Look through the data below for the line with "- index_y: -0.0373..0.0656", and transcribe it exactly together with each line after it up to and including the line with "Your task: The". Give nothing else.

· · · ·

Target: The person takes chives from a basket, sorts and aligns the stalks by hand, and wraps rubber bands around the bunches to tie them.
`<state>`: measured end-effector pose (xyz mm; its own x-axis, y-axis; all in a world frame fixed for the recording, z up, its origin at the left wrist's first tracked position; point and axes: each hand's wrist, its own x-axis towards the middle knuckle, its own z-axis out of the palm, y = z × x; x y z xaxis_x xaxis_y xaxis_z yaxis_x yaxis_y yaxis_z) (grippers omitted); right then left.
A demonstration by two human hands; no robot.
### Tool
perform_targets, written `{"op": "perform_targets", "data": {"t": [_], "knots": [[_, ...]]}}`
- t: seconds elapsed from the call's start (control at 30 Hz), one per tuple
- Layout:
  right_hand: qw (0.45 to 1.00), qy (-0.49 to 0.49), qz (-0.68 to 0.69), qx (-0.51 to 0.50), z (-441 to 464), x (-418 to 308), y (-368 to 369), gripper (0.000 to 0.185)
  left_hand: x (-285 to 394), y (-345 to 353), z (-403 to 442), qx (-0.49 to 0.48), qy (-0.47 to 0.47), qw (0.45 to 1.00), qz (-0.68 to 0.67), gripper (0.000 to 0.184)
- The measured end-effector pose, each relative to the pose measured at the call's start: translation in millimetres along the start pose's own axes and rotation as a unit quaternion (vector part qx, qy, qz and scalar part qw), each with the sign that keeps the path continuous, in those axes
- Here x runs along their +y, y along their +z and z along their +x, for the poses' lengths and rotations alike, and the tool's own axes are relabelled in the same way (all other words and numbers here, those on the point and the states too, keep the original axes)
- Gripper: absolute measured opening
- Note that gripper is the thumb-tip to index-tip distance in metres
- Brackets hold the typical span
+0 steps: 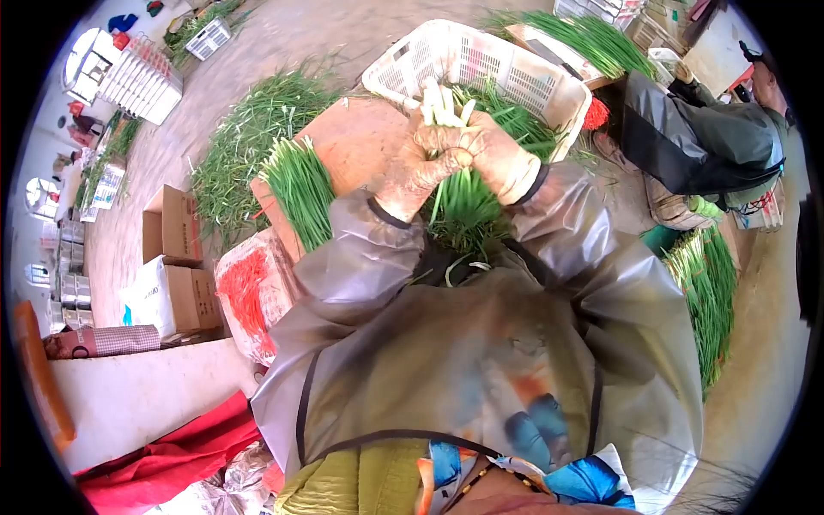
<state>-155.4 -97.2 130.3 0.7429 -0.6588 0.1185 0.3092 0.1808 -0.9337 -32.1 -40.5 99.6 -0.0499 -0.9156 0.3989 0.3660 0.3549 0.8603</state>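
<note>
Both my hands meet in front of my chest around a bunch of green stalks. Its pale stem ends stick up above my fingers, and its leaves hang down below them toward my lap. My left hand is wrapped round the bunch from the left, and my right hand closes on it from the right. Left of my hands, a neat pile of green stalks lies on a brown board. Just beyond my hands stands a white plastic basket with greens inside.
A heap of loose greens covers the floor at the left. Red ties lie on a wrapped block near my left elbow. Cardboard boxes stand farther left. At the right, a co-worker sits close by, with more stalks below.
</note>
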Motion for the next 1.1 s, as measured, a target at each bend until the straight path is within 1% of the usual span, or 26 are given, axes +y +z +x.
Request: {"op": "perform_targets", "data": {"t": [0.03,0.1,0.17,0.2,0.23,0.3,0.33,0.37,0.43,0.47,0.53,0.57,0.6,0.67,0.7,0.73,0.77,0.8,0.83,0.87,0.9,0.93,0.97,1.0,1.03,1.1], "knots": [[0.997,-0.017,0.073,0.014,-3,-1,9,0.036,-3,3,-1,-0.023,0.007,0.999,-0.040,0.057],[0.999,-0.014,0.024,0.025,-3,-1,11,0.039,-13,8,-18,0.012,-0.074,0.991,-0.112,0.052],[0.977,0.022,-0.211,0.023,-2,5,3,0.044,-18,11,-33,-0.029,-0.189,0.972,-0.138,0.046],[0.982,0.032,-0.183,0.016,-2,8,-1,0.045,-17,11,-39,-0.010,-0.252,0.956,-0.152,0.045],[0.956,0.120,-0.266,0.015,0,-6,-5,0.040,-16,9,-42,0.009,-0.313,0.935,-0.164,0.045],[0.947,0.123,-0.296,0.025,11,-4,-23,0.039,-15,8,-45,0.004,-0.305,0.936,-0.174,0.045],[0.931,-0.011,-0.365,0.008,21,-1,-33,0.033,-16,8,-44,0.000,-0.297,0.937,-0.184,0.045],[0.885,-0.105,-0.451,0.046,28,0,-41,0.033,-16,9,-43,0.000,-0.298,0.936,-0.185,0.045],[0.754,-0.311,-0.579,0.015,29,-38,-15,0.037,-16,12,-39,0.017,-0.326,0.927,-0.182,0.046],[0.755,-0.309,-0.578,0.017,33,-30,-15,0.037,-19,10,-38,0.002,-0.324,0.928,-0.183,0.047],[0.738,0.013,-0.655,-0.159,39,-31,9,0.039,-18,11,-37,0.009,-0.333,0.923,-0.191,0.047],[0.731,0.225,-0.611,-0.204,23,-54,25,0.038,-17,12,-37,0.016,-0.340,0.919,-0.201,0.046],[0.763,0.204,-0.575,-0.212,27,-34,11,0.039,-18,10,-37,0.016,-0.339,0.919,-0.200,0.046],[0.844,0.084,-0.508,-0.152,34,-16,-12,0.040,-24,2,-37,0.064,-0.274,0.937,-0.205,0.033],[0.881,-0.012,-0.466,-0.081,34,-17,-20,0.041,-28,-2,-40,0.090,-0.242,0.943,-0.209,0.028],[0.892,-0.097,-0.439,-0.044,34,-28,-29,0.038,-27,-16,-31,0.095,-0.197,0.945,-0.241,0.021],[0.891,-0.183,-0.416,-0.008,34,-39,-39,0.036,-18,-35,-21,0.080,-0.160,0.918,-0.355,0.015],[0.929,-0.169,-0.330,0.004,25,-49,-49,0.032,-1,-44,-18,0.185,-0.108,0.937,-0.276,0.012],[0.950,-0.159,-0.268,0.030,11,-48,-59,0.031,17,-58,-13,0.142,-0.104,0.881,-0.439,0.011],[0.963,-0.110,-0.241,0.047,1,-44,-73,0.032,22,-93,-10,0.048,-0.109,0.786,-0.606,0.010],[0.962,-0.063,-0.259,0.051,-9,-26,-99,0.033,29,-107,-8,0.154,0.031,0.914,-0.375,0.006],[0.966,0.041,-0.253,0.040,-21,-20,-117,0.031,38,-133,-9,0.184,0.064,0.934,-0.300,0.009],[0.954,0.080,-0.267,0.112,-33,-2,-118,0.028,46,-159,-14,0.195,0.071,0.929,-0.307,0.012],[0.961,0.111,-0.215,0.132,-45,16,-133,0.026,58,-157,-18,0.190,0.106,0.931,-0.293,0.011],[0.959,0.089,-0.240,0.123,-55,40,-151,0.026,68,-154,-23,0.186,0.142,0.931,-0.280,0.010],[0.920,0.182,-0.311,0.155,-68,40,-143,0.024,76,-161,-30,0.233,0.206,0.905,-0.291,0.009]]}}
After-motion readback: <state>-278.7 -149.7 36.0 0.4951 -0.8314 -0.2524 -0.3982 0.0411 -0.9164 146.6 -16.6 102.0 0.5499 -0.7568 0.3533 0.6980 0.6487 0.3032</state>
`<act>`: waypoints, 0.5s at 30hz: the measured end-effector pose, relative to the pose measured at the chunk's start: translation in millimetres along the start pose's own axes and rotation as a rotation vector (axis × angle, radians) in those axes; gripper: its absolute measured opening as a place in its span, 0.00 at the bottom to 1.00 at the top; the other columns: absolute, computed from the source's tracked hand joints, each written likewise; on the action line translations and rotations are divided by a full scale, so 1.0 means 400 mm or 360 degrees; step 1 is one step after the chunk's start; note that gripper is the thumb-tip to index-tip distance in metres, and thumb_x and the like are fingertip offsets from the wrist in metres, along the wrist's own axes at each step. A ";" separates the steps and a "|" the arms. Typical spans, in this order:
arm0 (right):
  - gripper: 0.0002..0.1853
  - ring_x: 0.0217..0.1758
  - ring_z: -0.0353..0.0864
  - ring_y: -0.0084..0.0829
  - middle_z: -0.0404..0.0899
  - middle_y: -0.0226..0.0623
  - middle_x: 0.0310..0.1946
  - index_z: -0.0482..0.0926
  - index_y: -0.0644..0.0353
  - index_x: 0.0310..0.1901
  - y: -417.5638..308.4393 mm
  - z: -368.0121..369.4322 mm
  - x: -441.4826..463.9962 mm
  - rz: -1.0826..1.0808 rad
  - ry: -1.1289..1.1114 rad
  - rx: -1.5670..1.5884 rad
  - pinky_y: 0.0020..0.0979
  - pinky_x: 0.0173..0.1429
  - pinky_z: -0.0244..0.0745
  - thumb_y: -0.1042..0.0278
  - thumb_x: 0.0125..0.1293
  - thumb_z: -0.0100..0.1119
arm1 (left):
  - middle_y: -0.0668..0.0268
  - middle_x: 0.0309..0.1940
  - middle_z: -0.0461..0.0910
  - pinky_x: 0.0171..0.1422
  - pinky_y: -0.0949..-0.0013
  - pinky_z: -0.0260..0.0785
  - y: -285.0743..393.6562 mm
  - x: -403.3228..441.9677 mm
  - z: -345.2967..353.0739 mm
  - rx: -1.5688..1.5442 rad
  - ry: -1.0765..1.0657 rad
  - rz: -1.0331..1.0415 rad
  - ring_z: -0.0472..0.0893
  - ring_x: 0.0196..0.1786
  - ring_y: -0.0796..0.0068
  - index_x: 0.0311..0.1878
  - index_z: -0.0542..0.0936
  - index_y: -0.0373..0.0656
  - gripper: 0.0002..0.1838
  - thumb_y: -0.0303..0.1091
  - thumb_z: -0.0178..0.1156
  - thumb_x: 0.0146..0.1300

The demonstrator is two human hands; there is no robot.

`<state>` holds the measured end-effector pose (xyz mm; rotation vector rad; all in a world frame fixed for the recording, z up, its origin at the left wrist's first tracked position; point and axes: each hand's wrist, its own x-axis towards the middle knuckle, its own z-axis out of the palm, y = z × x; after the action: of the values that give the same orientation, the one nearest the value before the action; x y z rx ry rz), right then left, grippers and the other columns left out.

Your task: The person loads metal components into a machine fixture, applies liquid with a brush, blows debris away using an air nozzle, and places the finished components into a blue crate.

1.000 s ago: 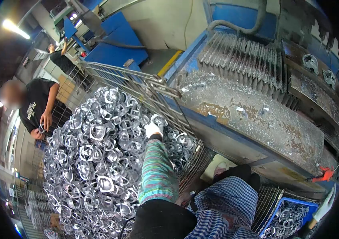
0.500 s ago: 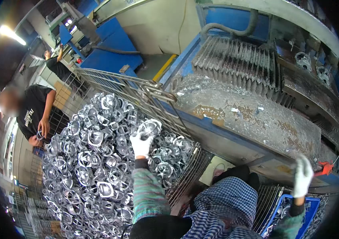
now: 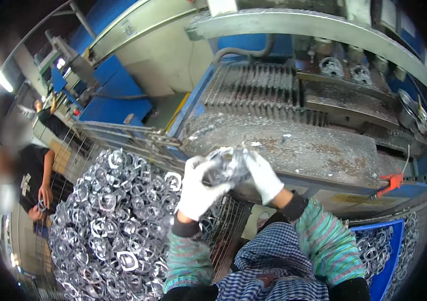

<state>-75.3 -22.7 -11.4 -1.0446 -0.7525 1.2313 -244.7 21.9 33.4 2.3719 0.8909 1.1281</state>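
A shiny ring-shaped metal casting (image 3: 227, 168) is held up in front of me, over the front edge of the machine bed, slightly blurred. My left hand (image 3: 197, 193), in a white glove, grips its left side with thumb and fingers. My right hand (image 3: 264, 176), also gloved in white, closes on its right side; part of those fingers is hidden behind the casting. Below and to the left, a large heap of similar castings (image 3: 118, 220) fills a wire cage (image 3: 138, 135).
The machine bed (image 3: 294, 145) has metal flakes on it and ribbed covers behind. An orange-red handled tool (image 3: 389, 184) lies at its right edge. A blue bin (image 3: 396, 256) with castings stands at lower right. Beyond the cage, a person (image 3: 35, 175) handles a part.
My left hand has lifted a casting off the heap and moved right. My right hand has come in from the far right and now grips the casting too. The view has shifted.
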 end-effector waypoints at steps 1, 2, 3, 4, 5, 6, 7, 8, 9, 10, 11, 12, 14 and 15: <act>0.21 0.51 0.73 0.31 0.71 0.40 0.51 0.62 0.63 0.59 0.009 -0.022 0.042 -0.0193 0.0006 0.0114 0.36 0.49 0.75 0.61 0.69 0.43 | 0.59 0.44 0.72 0.51 0.66 0.67 -0.014 0.024 0.030 -0.0046 0.0096 0.0075 0.73 0.47 0.65 0.48 0.75 0.40 0.28 0.31 0.73 0.39; 0.17 0.48 0.77 0.36 0.72 0.39 0.49 0.64 0.60 0.55 0.012 -0.058 0.061 0.0041 0.0029 0.0496 0.42 0.46 0.77 0.62 0.70 0.43 | 0.62 0.47 0.73 0.51 0.71 0.68 -0.022 0.045 0.070 -0.0542 0.0094 -0.0291 0.74 0.47 0.71 0.53 0.72 0.38 0.27 0.31 0.68 0.48; 0.15 0.48 0.77 0.37 0.72 0.40 0.49 0.65 0.60 0.54 -0.003 -0.073 0.074 0.0029 0.0048 0.0696 0.43 0.46 0.76 0.62 0.70 0.43 | 0.61 0.49 0.72 0.51 0.70 0.69 -0.027 0.074 0.101 -0.0883 0.0137 -0.0472 0.74 0.49 0.71 0.54 0.72 0.39 0.27 0.31 0.68 0.49; 0.14 0.48 0.77 0.38 0.72 0.40 0.50 0.66 0.59 0.52 -0.008 -0.087 0.089 0.0017 0.0060 0.0895 0.44 0.46 0.76 0.62 0.70 0.43 | 0.59 0.51 0.72 0.51 0.70 0.69 -0.036 0.102 0.126 -0.1220 0.0177 -0.0658 0.73 0.51 0.70 0.54 0.72 0.39 0.27 0.31 0.67 0.49; 0.14 0.48 0.77 0.38 0.72 0.40 0.50 0.66 0.59 0.52 -0.002 -0.104 0.107 -0.0007 0.0072 0.0894 0.44 0.46 0.76 0.62 0.70 0.43 | 0.61 0.48 0.74 0.50 0.73 0.69 -0.072 0.120 0.157 -0.0986 0.0114 -0.0571 0.75 0.48 0.74 0.54 0.72 0.37 0.25 0.31 0.65 0.52; 0.14 0.48 0.76 0.38 0.72 0.41 0.50 0.66 0.58 0.52 0.010 -0.123 0.129 0.0031 0.0077 0.0964 0.45 0.45 0.76 0.61 0.69 0.43 | 0.64 0.46 0.76 0.49 0.76 0.68 -0.099 0.137 0.182 -0.0750 0.0059 -0.0483 0.76 0.44 0.78 0.54 0.72 0.34 0.23 0.30 0.63 0.54; 0.14 0.48 0.76 0.39 0.72 0.41 0.50 0.66 0.57 0.52 0.008 -0.131 0.135 0.0075 0.0080 0.1035 0.45 0.45 0.76 0.61 0.69 0.44 | 0.62 0.42 0.79 0.47 0.75 0.69 -0.098 0.158 0.187 -0.0543 -0.0025 -0.0484 0.77 0.41 0.77 0.50 0.74 0.33 0.20 0.29 0.63 0.54; 0.14 0.48 0.76 0.39 0.72 0.41 0.50 0.66 0.57 0.52 0.007 -0.139 0.138 0.0060 0.0086 0.1034 0.45 0.45 0.76 0.61 0.69 0.44 | 0.62 0.42 0.79 0.47 0.75 0.69 -0.114 0.175 0.198 -0.0549 -0.0031 -0.0470 0.77 0.41 0.77 0.50 0.74 0.33 0.20 0.29 0.63 0.54; 0.15 0.48 0.77 0.39 0.72 0.40 0.50 0.67 0.56 0.52 0.001 -0.141 0.139 0.0166 0.0186 0.0972 0.45 0.45 0.76 0.60 0.69 0.44 | 0.60 0.41 0.79 0.47 0.74 0.70 -0.126 0.193 0.206 -0.0348 -0.0008 -0.0470 0.78 0.40 0.76 0.49 0.75 0.33 0.20 0.29 0.63 0.53; 0.15 0.47 0.77 0.40 0.73 0.40 0.50 0.67 0.55 0.52 -0.005 -0.145 0.141 0.0274 0.0284 0.0907 0.45 0.45 0.76 0.59 0.68 0.45 | 0.59 0.41 0.80 0.47 0.73 0.70 -0.136 0.208 0.215 -0.0147 0.0018 -0.0470 0.78 0.39 0.75 0.48 0.76 0.33 0.19 0.28 0.63 0.52; 0.16 0.45 0.78 0.40 0.74 0.39 0.48 0.67 0.55 0.53 0.006 -0.155 0.159 0.0292 0.0361 0.0874 0.46 0.45 0.75 0.58 0.68 0.46 | 0.56 0.41 0.80 0.47 0.71 0.70 -0.147 0.217 0.222 -0.0059 0.0084 -0.0479 0.79 0.39 0.71 0.49 0.76 0.34 0.19 0.28 0.62 0.51; 0.16 0.45 0.78 0.40 0.74 0.39 0.48 0.67 0.55 0.53 0.003 -0.153 0.164 0.0286 0.0362 0.0879 0.46 0.45 0.75 0.58 0.68 0.46 | 0.56 0.41 0.80 0.47 0.71 0.70 -0.151 0.226 0.226 -0.0058 0.0081 -0.0472 0.79 0.39 0.71 0.49 0.76 0.34 0.19 0.28 0.62 0.51; 0.15 0.43 0.78 0.37 0.75 0.38 0.46 0.69 0.57 0.51 -0.004 -0.147 0.178 0.0189 0.0514 0.0673 0.44 0.47 0.74 0.59 0.67 0.48 | 0.56 0.43 0.78 0.51 0.66 0.68 -0.162 0.243 0.233 -0.0015 0.0362 -0.0225 0.78 0.44 0.62 0.47 0.76 0.38 0.16 0.26 0.58 0.54; 0.14 0.43 0.78 0.34 0.76 0.37 0.43 0.70 0.61 0.49 0.039 -0.180 0.232 0.0075 0.0534 0.0494 0.37 0.48 0.73 0.63 0.65 0.51 | 0.56 0.41 0.77 0.52 0.63 0.67 -0.155 0.250 0.225 0.0176 0.0441 0.0021 0.76 0.45 0.58 0.46 0.76 0.40 0.16 0.21 0.54 0.52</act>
<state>3.0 52.1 -59.5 -0.9805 -0.2689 1.1314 -149.4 130.0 -0.8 2.3464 1.0535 1.4740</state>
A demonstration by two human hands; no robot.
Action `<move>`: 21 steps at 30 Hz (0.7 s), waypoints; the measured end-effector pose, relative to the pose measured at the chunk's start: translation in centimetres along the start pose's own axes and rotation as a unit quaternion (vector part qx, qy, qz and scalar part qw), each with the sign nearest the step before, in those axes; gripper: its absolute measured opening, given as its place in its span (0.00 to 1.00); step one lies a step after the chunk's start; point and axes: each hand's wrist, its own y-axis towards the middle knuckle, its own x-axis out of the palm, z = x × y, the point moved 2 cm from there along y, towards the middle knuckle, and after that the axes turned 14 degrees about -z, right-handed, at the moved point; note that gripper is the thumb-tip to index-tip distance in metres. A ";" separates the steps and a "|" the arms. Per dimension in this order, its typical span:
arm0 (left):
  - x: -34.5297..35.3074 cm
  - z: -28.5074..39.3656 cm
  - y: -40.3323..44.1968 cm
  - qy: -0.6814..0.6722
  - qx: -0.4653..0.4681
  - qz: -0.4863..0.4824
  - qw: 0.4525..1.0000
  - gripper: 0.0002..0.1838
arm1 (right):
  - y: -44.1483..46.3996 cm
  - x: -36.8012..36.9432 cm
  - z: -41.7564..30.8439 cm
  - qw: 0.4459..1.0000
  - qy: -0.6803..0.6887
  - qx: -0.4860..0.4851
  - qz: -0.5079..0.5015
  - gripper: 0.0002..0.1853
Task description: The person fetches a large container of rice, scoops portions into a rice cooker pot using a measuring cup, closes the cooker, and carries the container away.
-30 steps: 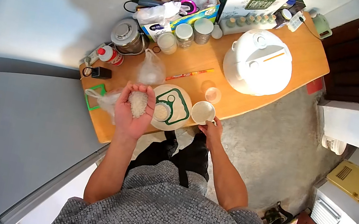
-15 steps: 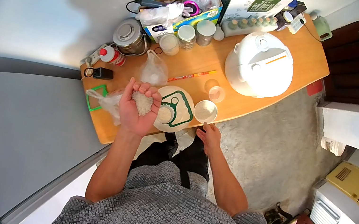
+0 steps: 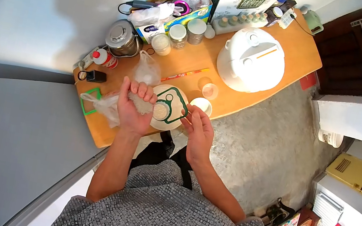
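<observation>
My left hand [image 3: 134,114] is turned palm up with its fingers curled, cupping a heap of white grains [image 3: 140,104] that look like rice. My right hand [image 3: 199,133] is raised at the table's front edge, thumb and fingertips drawn together; whatever they hold is too small to make out. In view, its fingertips overlap the right edge of a green frame-like outline [image 3: 170,120] on a pale round board or lid [image 3: 155,124]; I cannot tell whether they touch it. A small round container of pale contents [image 3: 160,111] sits there. Behind my right hand is a white bowl [image 3: 201,104].
A white rounded appliance [image 3: 251,62] stands right of centre. Behind are lidded jars [image 3: 196,31], a metal pot [image 3: 123,39] and a filled box [image 3: 173,15]. Plastic bags [image 3: 148,69], an orange stick-shaped packet [image 3: 185,74] and a clear cup [image 3: 209,91] are nearby.
My right hand has risen from beside the bowl and moved left toward my left hand, its fingers drawing together. My left hand still cups the grains, its fingers a little more tilted. The view has shifted slightly.
</observation>
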 end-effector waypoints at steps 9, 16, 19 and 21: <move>0.3 -0.2 -0.1 0.070 0.008 -0.018 0.997 0.25 | -0.6 1.0 0.6 1.000 -0.007 0.016 -0.017 0.18; 0.7 -0.2 -0.3 0.112 0.002 0.004 0.994 0.26 | -0.8 1.6 0.2 0.999 0.010 0.015 -0.031 0.19; 0.7 -0.3 -0.3 0.120 0.003 0.013 0.993 0.26 | -1.5 2.3 0.1 1.000 -0.009 0.013 0.016 0.19; 0.7 -0.4 -0.2 0.130 0.000 0.017 0.991 0.26 | -2.2 2.8 -0.2 0.996 -0.067 -0.041 0.046 0.19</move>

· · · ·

[Response to this exercise]:
  - index_y: -0.0373..0.0656
  - gripper: 0.0002..0.1838
  - thumb_y: -0.0303..0.1091
  - thumb_z: -0.0178..0.1156
  - thumb_x: 0.0146..0.1300

The demonstrator is two human hands; there is no robot.

`<state>` holds the measured end-effector pose (xyz mm; rotation vector rad; all in a world frame fixed for the recording, z up, its origin at the left wrist's first tracked position; point and axes: each hand's wrist, its own x-axis towards the middle knuckle, its own z-axis out of the palm, y = z × x; after the action: of the values that give the same orientation, the one nearest the value before the action; x y z rx ry rz), right then left, grippers and the other columns left out.

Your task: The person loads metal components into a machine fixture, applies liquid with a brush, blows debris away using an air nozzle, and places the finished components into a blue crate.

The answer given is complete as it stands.